The Terraform Plan Validation Gap That Caused a Production Outage
February 13, 2026
I’ve been digging into Terraform’s apply lifecycle recently, and I found a failure mode that genuinely scared me. A clean terraform plan – no warnings, no errors, nothing suspicious – can leave you in an irrecoverable state during apply. Not a failed apply you can retry. An apply that destroys a resource, fails to create its replacement, and leaves you with nothing. The plan said everything was fine. It wasn’t.
The Scenario
Here’s the setup. Imagine a Terraform-managed IAM inline policy attached to a role used by an API gateway. Someone adds several new permission statements to the policy document. terraform plan shows a clean update: old policy out, new policy in.

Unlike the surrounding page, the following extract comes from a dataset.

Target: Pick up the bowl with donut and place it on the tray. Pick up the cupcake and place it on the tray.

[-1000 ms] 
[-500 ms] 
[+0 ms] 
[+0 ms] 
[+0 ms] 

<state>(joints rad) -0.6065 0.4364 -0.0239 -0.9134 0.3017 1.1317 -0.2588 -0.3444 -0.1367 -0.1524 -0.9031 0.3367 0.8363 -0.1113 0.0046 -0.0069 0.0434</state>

Standard stuff.
What’s easy to miss is that Terraform’s update lifecycle for inline policies is destroy-then-create. During terraform apply, Terraform deletes the existing inline policy first, then attempts to create the replacement. But if the new policy document exceeds AWS’s 2,048-byte limit for inline policies – say it’s 2,891 bytes – AWS rejects the creation request.
The result: the IAM role is left with no policy attached. The API gateway can’t authenticate to any downstream service. Production outage. And the worst part? There’s no automatic rollback. The old policy is already gone. The new one never existed. I’ve seen this exact scenario play out in community incident reports, and I’ve reproduced it myself in a test environment. It’s real.
Why This Is Worse Than a Failed Apply
This isn’t the same as “apply failed, just retry it.” For resources where Terraform performs destroy-then-create (forced replacement), a failure on the create step leaves you in a degraded state with no rollback path. The old resource is already gone. The new one failed to materialize. You’re stuck.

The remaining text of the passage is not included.